WHAT IS BEING ASKED:
Output the full listing below exactly as it reads, and skip anything that is a picture.

Start of RECORDED INFORMATION

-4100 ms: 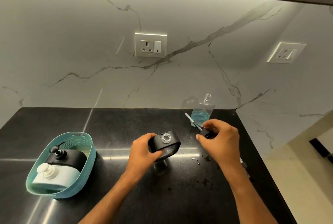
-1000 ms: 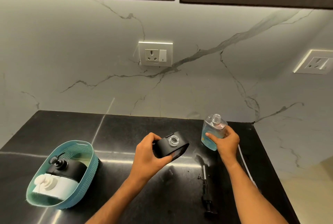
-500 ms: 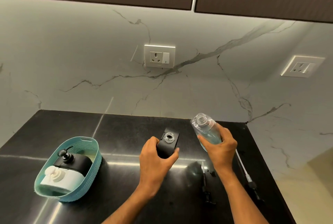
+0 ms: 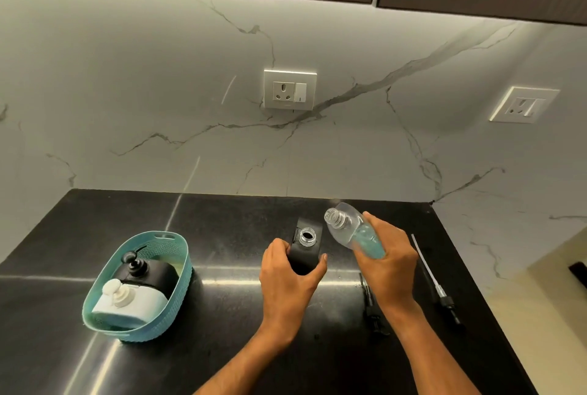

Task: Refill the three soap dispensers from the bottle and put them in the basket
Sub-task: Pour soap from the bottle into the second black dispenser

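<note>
At centre frame the left hand (image 4: pixel 287 270) grips the rigid, uncapped black dispenser (image 4: pixel 305 248) by its lower body, while the right hand (image 4: pixel 386 262) wraps the light, smooth, likely slippery clear bottle (image 4: pixel 351 231), tilted beside it.

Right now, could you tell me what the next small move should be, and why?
Probably tip the bottle further in the right hand until its mouth is over the black dispenser: its neck is open, the left hand steadies it, and no liquid flows yet.
</note>
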A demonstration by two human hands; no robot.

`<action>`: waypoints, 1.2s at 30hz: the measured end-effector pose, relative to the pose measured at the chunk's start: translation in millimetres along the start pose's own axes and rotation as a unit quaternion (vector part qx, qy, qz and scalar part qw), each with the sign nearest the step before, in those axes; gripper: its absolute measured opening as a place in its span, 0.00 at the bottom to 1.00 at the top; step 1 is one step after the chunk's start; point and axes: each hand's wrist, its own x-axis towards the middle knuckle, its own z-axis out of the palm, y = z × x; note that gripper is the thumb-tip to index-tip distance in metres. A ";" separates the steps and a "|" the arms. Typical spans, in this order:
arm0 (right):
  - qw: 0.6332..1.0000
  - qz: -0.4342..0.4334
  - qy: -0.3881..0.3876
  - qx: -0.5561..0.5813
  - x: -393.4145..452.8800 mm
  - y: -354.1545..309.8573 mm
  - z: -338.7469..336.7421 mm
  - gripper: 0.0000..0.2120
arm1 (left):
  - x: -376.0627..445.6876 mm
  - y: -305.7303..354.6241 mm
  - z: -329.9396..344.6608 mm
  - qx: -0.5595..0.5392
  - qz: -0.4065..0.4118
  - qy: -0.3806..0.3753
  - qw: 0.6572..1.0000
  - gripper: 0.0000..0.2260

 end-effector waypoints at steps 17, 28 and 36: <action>0.990 -0.099 -0.034 -0.096 1.0 -7.2 -9.3 0.33 | -4.6 13.7 -5.7 -0.004 0.010 0.006 1.000 0.24; 0.986 -0.110 -0.037 -0.117 5.9 -10.9 -10.5 0.33 | -4.1 10.2 -5.7 -0.009 0.000 -0.006 1.000 0.21; 0.985 -0.114 -0.043 -0.123 10.1 -14.2 -12.2 0.33 | -3.1 10.2 -5.9 -0.011 0.002 0.000 1.000 0.21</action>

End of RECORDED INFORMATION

YOUR RESPONSE:
-4100 ms: 
-1000 ms: 
-500 ms: 
+0 ms: 

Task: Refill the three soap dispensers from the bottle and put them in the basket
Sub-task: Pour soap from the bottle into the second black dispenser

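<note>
At centre frame the left hand (image 4: pixel 287 270) grips the rigid, uncapped black dispenser (image 4: pixel 305 248) by its lower body, while the right hand (image 4: pixel 386 262) wraps the light, smooth, likely slippery clear bottle (image 4: pixel 351 231), tilted beside it.

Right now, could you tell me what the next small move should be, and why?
Probably tip the bottle further in the right hand until its mouth is over the black dispenser: its neck is open, the left hand steadies it, and no liquid flows yet.
</note>
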A demonstration by two human hands; no robot.

`<action>`: waypoints, 1.2s at 30hz: the measured end-effector pose, relative to the pose measured at the chunk's start: translation in millimetres along the start pose's own axes and rotation as a unit quaternion (vector part qx, qy, qz and scalar part qw), each with the sign nearest the step before, in those axes; gripper: its absolute measured opening as a place in its span, 0.00 at the bottom to 1.00 at the top; step 1 is one step after the chunk's start; point and axes: each hand's wrist, its own x-axis towards the middle knuckle, its own z-axis out of the palm, y = z × x; note that gripper is the thumb-tip to index-tip distance in metres. A ";" separates the steps and a "|" the arms. Typical spans, in this order:
arm0 (right):
  - qw: 0.6332..1.0000
  - qz: -0.4342..0.4334
  - qy: -0.3881..0.3876
  - qx: -0.5561..0.5813
  - x: -393.4145..452.8800 mm
  - y: -354.1545..309.8573 mm
  - z: -338.7469..336.7421 mm
  - gripper: 0.0000..0.2120
arm1 (left):
  - x: -376.0627..445.6876 mm
  - y: -305.7303..354.6241 mm
  - z: -329.9396..344.6608 mm
  - qx: -0.5595..0.5392
  - qz: -0.4065..0.4118
  - qy: -0.3806..0.3753
  - qw: 0.6572..1.0000
  - gripper: 0.0000..0.2260

 end-effector waypoints at steps 17, 28 and 36: <action>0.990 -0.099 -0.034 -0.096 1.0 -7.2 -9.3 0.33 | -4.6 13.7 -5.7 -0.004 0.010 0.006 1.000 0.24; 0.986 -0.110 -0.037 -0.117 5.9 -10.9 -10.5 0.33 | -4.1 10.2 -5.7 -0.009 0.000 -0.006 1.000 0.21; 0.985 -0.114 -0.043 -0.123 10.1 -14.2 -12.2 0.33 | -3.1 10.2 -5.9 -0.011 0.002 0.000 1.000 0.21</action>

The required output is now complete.